AABP Award 728x90

Consider DaimlerChrysler, Procter & Gamble shares


Dear Mr. Berko:

My mother wants me to buy 100 shares of DaimlerChrysler AG and 100 shares of Procter & Gamble Co. She says that because DaimlerChrysler has a new chief executive officer, the stock will now do well. My mother also says that because Procter & Gamble bought Gillette, this stock should do well. She only wants me to buy stocks that pay dividends, and she says DaimlerChrysler yields a very good 3.7 percent and that Procter & Gamble yields a sound 2 percent.

Mother always wrote you in the past and now she wants me to write you. In the past four years, she has helped me buy $190,000 in blue-chip stocks, and she wants me to have at least $1.5 million invested before I retire from my medical practice. I used to have a good portfolio; during the divorce, my wife took everything we had for herself and the children. So I’m basically getting started all over again. Prior to my divorce, I had a professional money manger, but my mother thinks I can do better with your advice and just buying blue-chip issues.

S.R., Oklahoma City

Dear S.R.:

I think DaimlerChrysler (DCX-$51.50) might be worth considering at today’s much lower price. Way back in 1998 and 1999, as your mother might remember, I wrote several columns suggesting that the stock was vastly overpriced (it was trading at $105), that DCX’s management was held in high contempt by many Chrysler executives, and that knowledgeable investors were dropping the shares like hot schnitzels and dumplings. They knew that Juergen Schrempp (the retiring CEO) didn’t have the “right stuff” and was making some seriously stupid decisions. And right as rain they were, because under Schrempp’s iron-fisted tenure, the stock plummeted from $105 all the way down to $26 a share.

Sadly, Schrempp lacked the people skills to run this company. Oh, he was magnificently knowledgeable, but he was ice-cold, arrogant and lacked compassion, humility and patience and practically demanded his subordinates salute. Juergen might have made a great military commander. Under his iron reign, Mercedes quality and dependability began to crumble, and quality is still a problem today, which is reflected by lower Mercedes sales and lagging profits.

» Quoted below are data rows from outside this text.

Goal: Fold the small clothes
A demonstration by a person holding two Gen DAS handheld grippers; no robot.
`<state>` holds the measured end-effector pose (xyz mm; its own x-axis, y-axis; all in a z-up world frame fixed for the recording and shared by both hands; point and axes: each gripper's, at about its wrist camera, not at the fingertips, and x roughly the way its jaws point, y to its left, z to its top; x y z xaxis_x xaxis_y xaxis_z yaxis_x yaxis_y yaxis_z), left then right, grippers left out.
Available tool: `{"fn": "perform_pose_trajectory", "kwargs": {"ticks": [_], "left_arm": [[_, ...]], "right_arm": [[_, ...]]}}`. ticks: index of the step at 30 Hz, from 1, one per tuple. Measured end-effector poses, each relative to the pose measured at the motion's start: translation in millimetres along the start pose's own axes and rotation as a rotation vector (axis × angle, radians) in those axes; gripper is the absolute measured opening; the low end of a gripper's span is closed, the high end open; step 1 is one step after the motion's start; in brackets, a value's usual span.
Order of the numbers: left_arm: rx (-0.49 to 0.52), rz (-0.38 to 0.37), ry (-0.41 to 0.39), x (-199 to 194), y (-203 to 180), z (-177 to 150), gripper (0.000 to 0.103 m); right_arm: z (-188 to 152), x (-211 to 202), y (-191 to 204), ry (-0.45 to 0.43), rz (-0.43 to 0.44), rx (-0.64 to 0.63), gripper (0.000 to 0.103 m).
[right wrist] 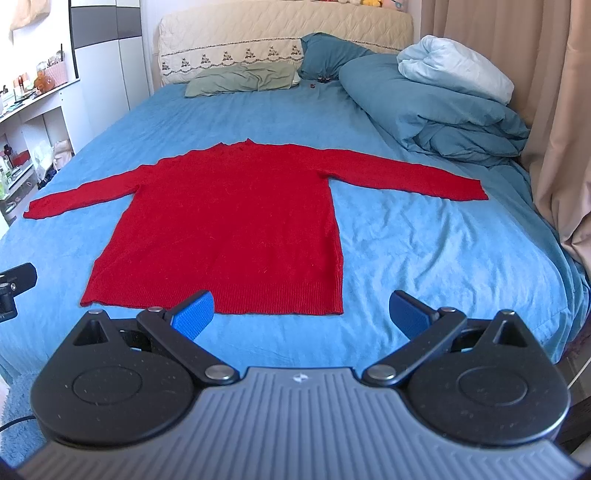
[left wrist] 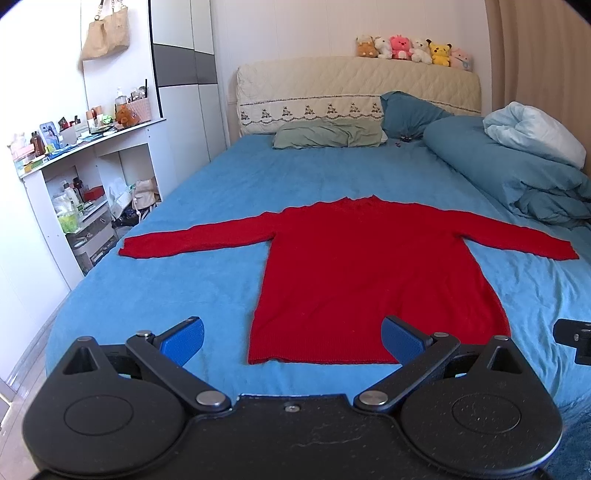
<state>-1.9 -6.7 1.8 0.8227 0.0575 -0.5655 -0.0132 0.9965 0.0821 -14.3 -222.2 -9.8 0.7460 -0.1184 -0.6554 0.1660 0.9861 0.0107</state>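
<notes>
A red knitted sweater (left wrist: 354, 273) lies flat on the blue bed sheet (left wrist: 166, 273), sleeves spread out to both sides, hem toward me. It also shows in the right wrist view (right wrist: 229, 221). My left gripper (left wrist: 291, 341) is open and empty, hovering at the hem's left half, near the bed's front edge. My right gripper (right wrist: 301, 314) is open and empty, hovering at the hem's right corner. The tip of the right gripper shows at the right edge of the left wrist view (left wrist: 576, 338).
A bunched blue duvet (right wrist: 436, 107) with a white pillow (right wrist: 454, 68) lies at the back right. Pillows (right wrist: 243, 79) lie against the headboard (right wrist: 284, 31). Cluttered white shelves (left wrist: 74, 184) stand left of the bed. Curtains (right wrist: 554, 129) hang on the right.
</notes>
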Motion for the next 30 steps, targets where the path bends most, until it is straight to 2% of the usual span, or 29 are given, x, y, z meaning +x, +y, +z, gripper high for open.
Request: {"fn": "perform_pose_trajectory", "kwargs": {"ticks": [30], "left_arm": [[0.009,0.005,-0.018,-3.2,-2.4,-0.8,0.103]], "right_arm": [[2.3,-4.5,3.9,-0.002,0.009,-0.007,0.103]]}}
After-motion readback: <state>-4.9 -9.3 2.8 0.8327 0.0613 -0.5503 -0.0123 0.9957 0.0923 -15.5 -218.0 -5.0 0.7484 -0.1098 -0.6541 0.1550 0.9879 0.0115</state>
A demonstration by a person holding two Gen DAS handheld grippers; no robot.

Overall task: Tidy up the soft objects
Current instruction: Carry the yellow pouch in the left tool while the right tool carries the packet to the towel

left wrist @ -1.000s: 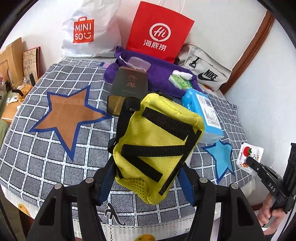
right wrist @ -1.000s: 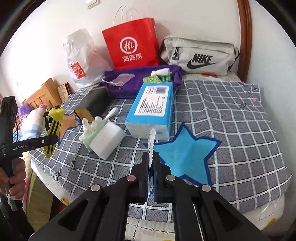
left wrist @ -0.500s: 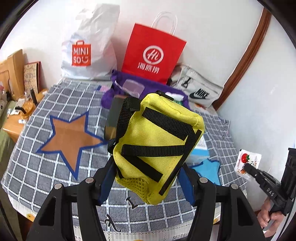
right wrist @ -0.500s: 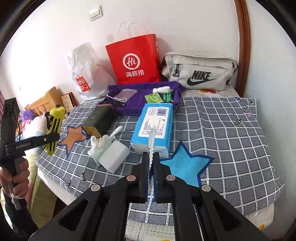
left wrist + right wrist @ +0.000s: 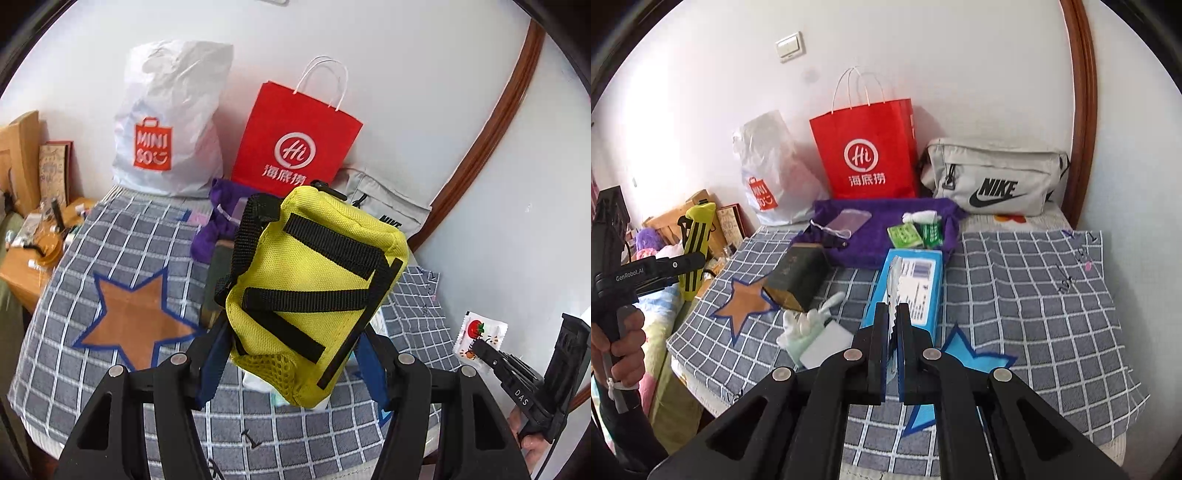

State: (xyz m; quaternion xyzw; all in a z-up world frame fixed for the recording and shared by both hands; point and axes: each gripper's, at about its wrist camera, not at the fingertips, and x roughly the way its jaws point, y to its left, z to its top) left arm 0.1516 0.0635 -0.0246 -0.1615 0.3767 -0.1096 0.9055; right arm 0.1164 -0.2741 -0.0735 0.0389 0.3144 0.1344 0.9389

Improved earnings may be a way off as expenses related to “quality improvement” will continue to limit profits this year and in 2006. Well, “that’s the way the Mercedes Benz!” Schrempp will be gone by year’s end (he won’t even remain on the board), and most institutional investors are breathing sighs of relief. The new CEO, Dieter Zetsche, unlike Schrempp, is a communicator and has a reputation for being open, listens to opinions and is not dictatorial. It seems that Zetsche has the support of the worldwide investment community, and that may be good for the stock price. Your mother might have good timing.

I like Procter & Gamble Co. (PG-$54.18). How can one not like a company that has increased its earnings and dividends every year for the last 20 or more years and has a management team that is as good as the crowd at General Electric?

The merger between P&G and Gillette is being delayed because the European Union regulators need time to make certain this merger will not lead to unfair competition. So far, those idiots across the pond have determined that P&G must sell its battery-operated toothbrush division before they will approve the marriage.

Your mother knows that there isn’t a mom-and-pop grocer, a gas station, a convenience store, a beverage mart or a drugstore in the United States that doesn’t carry a P&G product used by 68.439 percent of American consumers on a daily basis.

This is a company that in the past 10 years tripled its share earnings to an expected $2.69 this year and tripled its dividend to $1.12 this year. This is a company whose management increased its net profit margins from 7.6 percent in 1995 to an expected 13 percent this year and whose operating margins increased 50 percent in that same time frame. This is a company that makes its money from products such as Always, Hugo Boss, Charmin, Downy, Eukanuba, Fixodent, Folgers, Gleem, Herbal Essences, Iams, Joy, Luvs, Max Factor, NyQuil, Old Spice, Pampers, Sure, Tampax and Zest, just to name a few popular items. Well, P&G sounds like a fine company to me — so fine that I’m required to tell you that I as well as many of our managed accounts own shares of P&G, and we intend to own those shares for a long time, too. So, Doc, follow Mother’s advice and buy this one also.